Freeman decided that it should not be necessary for a lobotomy to be performed by a neurosurgeon; he should be able to do them himself. Influenced by an Italian who had used a trans-orbital technique to perform lobotomies, he was inspired to use an ice pick to puncture the brain instead of using knives. He would puncture through skin, subcutaneous tissue, bone and meninges with a common ice pick to reach the brain through the roof of the eye orbits. Freeman would then swing the pick to sever the prefrontal lobe. The operation took only a few minutes and used local anesthesia, but the procedure was so horrid that veteran neurosurgeons and psychiatrists could not bear it, even fainting at the sight of it. Watts ended his partnership with Freeman. (1).
Between 1939 and 1951, mental asylums were flooded with patients due to World War II. During this time, in the United States alone over 18,000 lobotomies were performed on veterans, prisoners, rebels/political opponents, and even misbehaving children. (1).

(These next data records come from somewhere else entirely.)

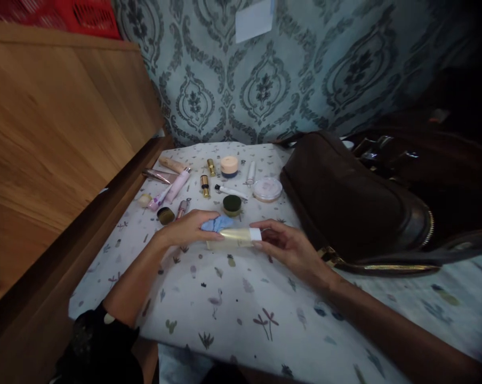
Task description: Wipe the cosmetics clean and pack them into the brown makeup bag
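Observation:
Between my hands a pale yellow cosmetic tube [236, 238] with a white cap lies sideways, just above the cloth-covered table. My left hand [187, 227] is closed on a crumpled blue cloth [217, 223], which presses against the tube's left end. The thumb and fingers of my right hand [287, 242] grip the tube at its white cap. Just beyond the tube sits a round dark green-topped jar [232, 205]. A dark round container [166, 215] and a small pink tube [182, 208] lie near my left wrist.
Further back are gold lipstick tubes [205, 186], a peach-lidded jar [229, 166], a clear round compact [267, 189] and several squeeze tubes [178, 185]. A large dark brown bag [345, 197] stands at right. A wooden cabinet [65, 117] rises at left; a patterned wall [260, 85] is behind.

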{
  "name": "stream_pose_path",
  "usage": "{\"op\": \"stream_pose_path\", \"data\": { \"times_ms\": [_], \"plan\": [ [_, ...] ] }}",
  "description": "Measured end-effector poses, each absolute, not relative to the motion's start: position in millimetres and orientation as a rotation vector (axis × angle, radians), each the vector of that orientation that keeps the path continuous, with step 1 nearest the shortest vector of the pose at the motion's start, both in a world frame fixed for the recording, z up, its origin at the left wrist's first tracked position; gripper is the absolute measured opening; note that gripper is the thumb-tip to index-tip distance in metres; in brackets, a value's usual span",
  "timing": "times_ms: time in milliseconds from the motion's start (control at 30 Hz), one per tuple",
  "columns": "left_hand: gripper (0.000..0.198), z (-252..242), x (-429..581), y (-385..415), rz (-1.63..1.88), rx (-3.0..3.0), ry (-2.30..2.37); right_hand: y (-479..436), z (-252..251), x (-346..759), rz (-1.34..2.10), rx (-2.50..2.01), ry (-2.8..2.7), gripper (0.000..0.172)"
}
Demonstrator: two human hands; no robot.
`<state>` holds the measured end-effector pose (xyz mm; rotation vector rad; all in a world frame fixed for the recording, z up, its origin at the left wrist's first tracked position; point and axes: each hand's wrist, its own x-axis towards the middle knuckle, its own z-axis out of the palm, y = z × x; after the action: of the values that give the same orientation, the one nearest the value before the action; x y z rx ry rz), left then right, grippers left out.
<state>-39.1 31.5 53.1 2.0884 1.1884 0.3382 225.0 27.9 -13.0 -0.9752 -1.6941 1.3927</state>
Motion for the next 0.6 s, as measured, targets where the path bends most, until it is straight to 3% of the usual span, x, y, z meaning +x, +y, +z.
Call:
{"op": "stream_pose_path", "data": {
  "times_ms": [333, 600],
  "plan": [
    [0.037, 47.6, -32.2, 29.8, 0.609, 1.845, 1.276, 35.2, -10.1, 227.5, 1.515, -0.957, -1.496, 0.053],
    [0.037, 29.9, -25.7, 33.4, 1.114, 1.637, 1.482, 33.2, -7.1, 227.7, 1.540, -0.936, -1.302, 0.043]
  ]
}}
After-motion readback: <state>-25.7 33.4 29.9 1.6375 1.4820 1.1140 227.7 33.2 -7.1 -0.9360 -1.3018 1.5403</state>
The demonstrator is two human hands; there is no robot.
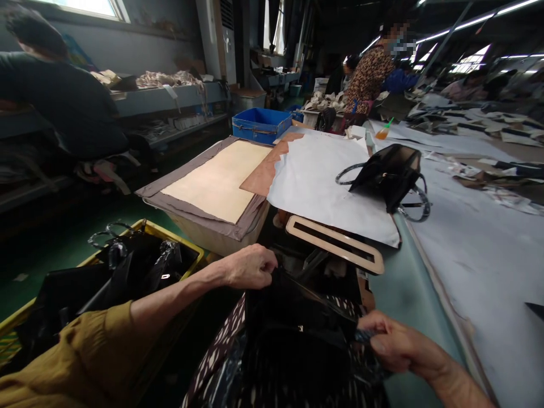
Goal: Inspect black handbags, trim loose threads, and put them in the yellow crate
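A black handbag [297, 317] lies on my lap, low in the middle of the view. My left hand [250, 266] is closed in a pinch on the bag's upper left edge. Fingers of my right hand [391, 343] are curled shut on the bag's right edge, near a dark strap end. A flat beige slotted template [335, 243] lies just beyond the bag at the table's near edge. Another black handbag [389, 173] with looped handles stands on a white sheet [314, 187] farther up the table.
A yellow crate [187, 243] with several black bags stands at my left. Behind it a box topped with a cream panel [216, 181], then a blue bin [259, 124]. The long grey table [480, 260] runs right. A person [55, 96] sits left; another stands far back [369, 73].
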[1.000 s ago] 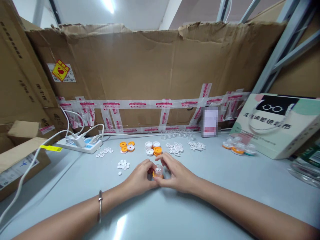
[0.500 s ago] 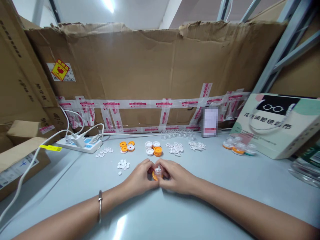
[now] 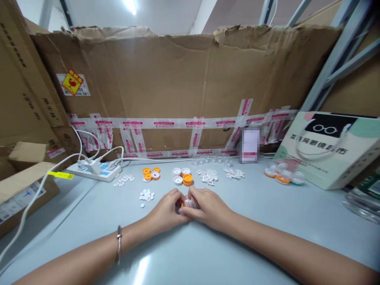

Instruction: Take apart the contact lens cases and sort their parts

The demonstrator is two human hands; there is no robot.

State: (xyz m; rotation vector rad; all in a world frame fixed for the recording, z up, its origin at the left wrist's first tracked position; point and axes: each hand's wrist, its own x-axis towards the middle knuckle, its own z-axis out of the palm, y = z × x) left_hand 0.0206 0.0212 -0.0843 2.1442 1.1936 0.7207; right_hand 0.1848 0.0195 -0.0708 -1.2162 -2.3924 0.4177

Schizophrenia was also a common illness to be treated with lobotomy. (2). The frontal lobe controls behavior, social adjustment, impulse control, and emotions. (5). The prefrontal cortex in particular invokes responses guided by knowledge and memory. The hippocampus also plays a role in memory maintenance and retrieval in addition to providing a sense of context. (3). The hippocampus, shown to be altered in schizophrenic subjects, is a major part of the limbic system. (8). The limbic system triggers instinctive and other psychomotor patterns, ensuring homeostasis. Neocortical centers of cognition translate the most minute changes in the chemical balance into emotions, which contributes to consciousness. (9).
Through neuropsychological tests and measures of physiological function, abnormalities have been found in the frontal lobe of schizophrenics. Magnetic resonance imaging (MRI) studies have found reduced volume of the frontal lobe, one study finding reduced white matter but not grey. White matter connected the sections of grey matter of the brain together. However, these studies have produced inconsistent results, possibly due to MRI technique in studying the brain. They do suggest, however, that there is a relationship between abnormal frontal lobe areas and symptoms of schizophrenia. (6).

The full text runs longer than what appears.